One non-profit organization who focuses on science-based solutions for agriculture and the environment, called the Centre for Agricultural Biosciences International, has put together a list of 12 common Christmas tree hitchhikers, such as the green spruce aphid (Elatobium abietinum), spruce beetle (Dendroctonus rufipennis), silver fir adelges (Dreyfusia nordmannianae), and more. This is not an all-inclusive list. Garter snakes, rat lungworm parasite carrying slugs and snails, blights, and fungi have also been introduced accidently via the transportation of coniferous evergreen. At least two strains of invasive western yellowjackets are believed to have been introduced to Hawaii from Christmas trees imported from Oregon. Another pest of grave concern is the spongy moth (Lymantria dispar). The presence of this invasive has caused the shutdown of multiple Christmas tree lots in Canada over the years.

The inside of your house is not a hospitable habitat for many of these hitchhiking pests. However, a lot can happen before your tree is placed before the hearth. Authorities encourage everyone to purchase their Christmas trees locally if it’s possible. Otherwise, they recommend that you give your tree a good shake over a clear solid surface (such as your driveway), to dislodge any critters that may have been a bonus with your tree purchase. Anything that falls out should be smashed/killed. Please, do not spray any aerosol pesticides on your Christmas tree – they are highly flammable!

Read more about Christmas trees that have the potential to spread unwanted critters.

 

 

 group of trees copyEvergreens. Credit: National Archives and Records Administration, Public Domain.

xmas tree frog copyPacific Chorus frog (Pseudacris regilla) found in a Christmas tree being sold in Anchorage, Alaska. Credit: Stephen E. Clark, Alaska Department of Fish & Game via AP.

xmas tree hemlock scaleA closeup of elongate hemlock scale (Fiorinia externa), a tiny insect found on many wreaths and other holiday decorations sold at big box stores across Wisconsin. Credit: Vermont Invasives photo.



 


Anchors Aweigh

Zebra mussel (Dreissena polymorpha) contribute to biofouling along all kinds of surfaces. They have been found growing along piers, beaches, rock beds, and just about any available surface they choose fit in a freshwater habitat. They are causing irreversible damage to historically important sunken discoveries. They can grow so dense, they obstruct pipelines, which can be additionally problematic and costly near power stations and water treatment plants. These invasive mussels are most commonly spread via boats, ship motors, anchors, and ballast water. They have even snuck their way into mossballs and moss packages sold in pet stores. Once introduced, their ability to anchor to surfaces is one of the things that makes these mussels seem infallible. Fortunately, a study that is looking into the details behind zebra mussel’s adhesive abilities may have some new insights.

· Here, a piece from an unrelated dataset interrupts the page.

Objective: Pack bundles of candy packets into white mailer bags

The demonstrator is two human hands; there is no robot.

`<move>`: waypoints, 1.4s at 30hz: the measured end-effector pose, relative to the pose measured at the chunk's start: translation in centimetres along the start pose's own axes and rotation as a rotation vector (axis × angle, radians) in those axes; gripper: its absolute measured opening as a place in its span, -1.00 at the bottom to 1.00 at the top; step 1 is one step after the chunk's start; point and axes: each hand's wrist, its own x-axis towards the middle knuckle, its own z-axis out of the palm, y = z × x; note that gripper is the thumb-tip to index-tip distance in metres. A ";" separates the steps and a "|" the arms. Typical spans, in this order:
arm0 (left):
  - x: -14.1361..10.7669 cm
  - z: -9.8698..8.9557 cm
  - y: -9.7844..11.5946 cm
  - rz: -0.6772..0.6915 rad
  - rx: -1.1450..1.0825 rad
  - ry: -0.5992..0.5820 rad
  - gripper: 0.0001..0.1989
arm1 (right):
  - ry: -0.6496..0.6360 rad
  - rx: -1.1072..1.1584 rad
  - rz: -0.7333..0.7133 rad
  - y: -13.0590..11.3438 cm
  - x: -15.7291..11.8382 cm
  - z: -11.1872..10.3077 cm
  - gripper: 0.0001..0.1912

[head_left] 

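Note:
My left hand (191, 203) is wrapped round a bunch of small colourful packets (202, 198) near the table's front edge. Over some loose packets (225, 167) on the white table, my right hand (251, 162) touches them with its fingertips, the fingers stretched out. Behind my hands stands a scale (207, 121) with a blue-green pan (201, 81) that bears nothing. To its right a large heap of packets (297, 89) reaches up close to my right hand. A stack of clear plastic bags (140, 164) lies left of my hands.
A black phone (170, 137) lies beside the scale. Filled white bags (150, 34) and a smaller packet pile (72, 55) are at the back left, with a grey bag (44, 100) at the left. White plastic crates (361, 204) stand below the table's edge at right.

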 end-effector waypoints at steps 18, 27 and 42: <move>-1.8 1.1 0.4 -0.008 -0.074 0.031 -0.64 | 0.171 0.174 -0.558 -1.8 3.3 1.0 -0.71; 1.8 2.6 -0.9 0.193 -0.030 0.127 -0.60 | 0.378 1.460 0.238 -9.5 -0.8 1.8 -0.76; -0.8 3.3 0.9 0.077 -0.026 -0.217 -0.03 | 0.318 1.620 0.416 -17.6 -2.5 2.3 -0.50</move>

A recent discovery has provided an explanation to the evolutionary occurrence that has enabled zebra mussels to become so globally widespread and harmful. It turns out that a bacterium transferred a single gene precursor to a single mussel 12 million years ago which provided each descendant thereafter with the ability to make protein-based fibers, called byssus threads, that allows them to anchor onto surfaces. Researchers believe this horizontal gene transfer event supported the resilience of this species. They believe this knowledge could help level the playing field and improve future strategies against biofouling.

This study also described how this discovery could be used to develop mussel fiber into sustainable material. Dreissenid byssus fibers were found to structurally resemble spider silk. Therefore, the researchers believe it could be used to develop polymer fibers, which could contribute to tougher, more durable, sustainable materials in the future. The biotechnological manufacture of sustainable fibers is an industry currently dominated by artificial spider silks. The fiber fabrication methods and processing required for Dreissenid byssus fibers is simpler than those required for spider silk. This could provide a new means for manufacturing more sustainable plastics and textiles.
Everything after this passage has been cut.